The USD edged lower across the board, driven by idiosyncratic factors that strengthened its peers. In Australia, the RBA debated whether it should cut in February or March. In New Zealand, dairy prices rose at their fastest rate since early 2013. In Europe, (complacent?) optimism that Greece will request a deal tomorrow, as well as strong German data, has the EUR higher.

The minutes from the RBA’s February meeting contained detail that was mostly already covered by events subsequent to that meeting. The Statement on Monetary Policy and Governor Stevens’ testimony to Parliament gave little reason to think the RBA was leaning toward a third rate cut (after the first in February, and the second priced in by May).

The only fresh piece of information was that the Board debated whether to cut rates in February or March. As our NAB colleague Peter Jolly points out, clearly the Australian economy was not in such a disastrous state that a rate cut could not be delayed. This will continue to eat away at investors looking for that third rate cut (which NAB does not expect). Along with continued firming in hard commodity prices, this will continue to provide support for AUD, which sits 0.6% higher this morning at 0.7820.

On the subject of commodities, the very strong jump in prices at last night’s dairy auction flicked NZD/USD above 0.7550. The headline gain played positively, as did the 13.7% rise in whole milk powder prices. Some of these gains will reflect the prospect of tighter supply, thanks to drought-like conditions in NZ. In that sense, the failure of NZD to materially benefit appears rational, given the net negative impact the mix of higher prices but lower production will have on the economy.

In Europe, the merry-go-round of market sentiment around Greece’s debt negotiations continues. In the latest development, a Reuters story citing an unnamed European official reports that Greece will ask for a six-month bailout extension tomorrow. The market appears utterly certain that some sort of deal will be struck, and that Greece will continue to be allowed to draw on ECB liquidity.

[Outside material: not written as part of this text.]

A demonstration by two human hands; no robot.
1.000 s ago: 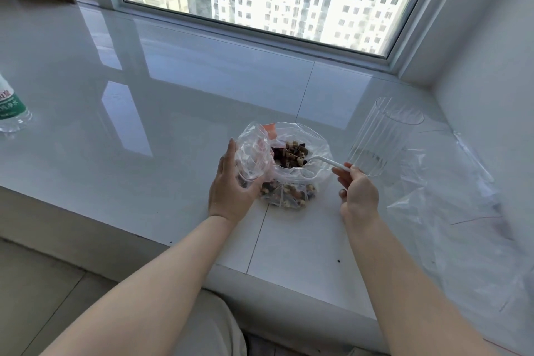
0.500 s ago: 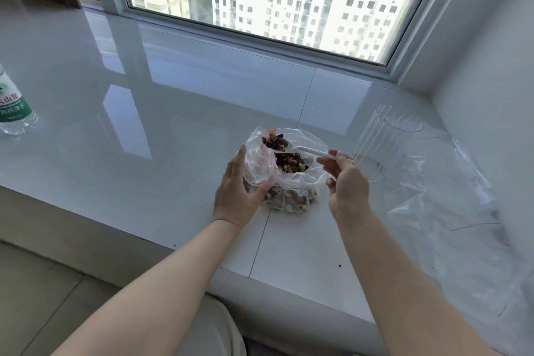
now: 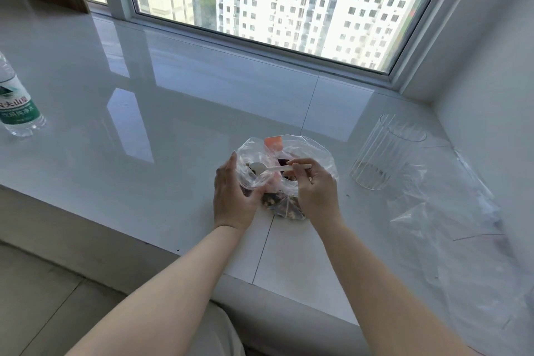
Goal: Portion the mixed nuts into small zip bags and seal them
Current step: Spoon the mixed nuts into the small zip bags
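Right hand (image 3: pixel 316 191) fingers (image 3: pixel 300 166) pinch white spoon (image 3: pixel 277 167) handle; bowl over small zip bag (image 3: pixel 254 170) mouth, held open by left hand (image 3: pixel 231 199). Mixed nuts (image 3: pixel 284 205) in one larger bag (image 3: pixel 315 153) behind, near counter (image 3: pixel 173 113) front edge. One bottle (image 3: pixel 17 104) far left — green label unreadable. One clear cup (image 3: pixel 381 153), loose bags (image 3: pixel 450 211) at right.

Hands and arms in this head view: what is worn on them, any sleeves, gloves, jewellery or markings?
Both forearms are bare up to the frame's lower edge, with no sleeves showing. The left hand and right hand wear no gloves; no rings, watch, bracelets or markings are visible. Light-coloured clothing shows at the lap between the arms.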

Risk markets do seem to be making hay of these reports, with equities and Treasury yields pushing higher, while the JPY lost ground. EUR has recovered by 0.4% from the lows it saw after talks broke down yesterday.

We are sceptical that any deal will represent much more than a face-saving exercise for both sides, and are also wary that markets might be getting ahead of themselves. One cannot imagine that Greece would be happy with any document that includes the words “bailout extension”.

Looking through the flurry of US data due this evening, tomorrow morning sees the minutes of the FOMC’s January meeting. The focus will be on any signs the Fed might veer away from a mid-2015 tightening, perhaps on the back of the “international developments” cited in the statement itself. The USD remains vulnerable to a decent correction, especially if a resolution on Greece occurs quickly and definitively.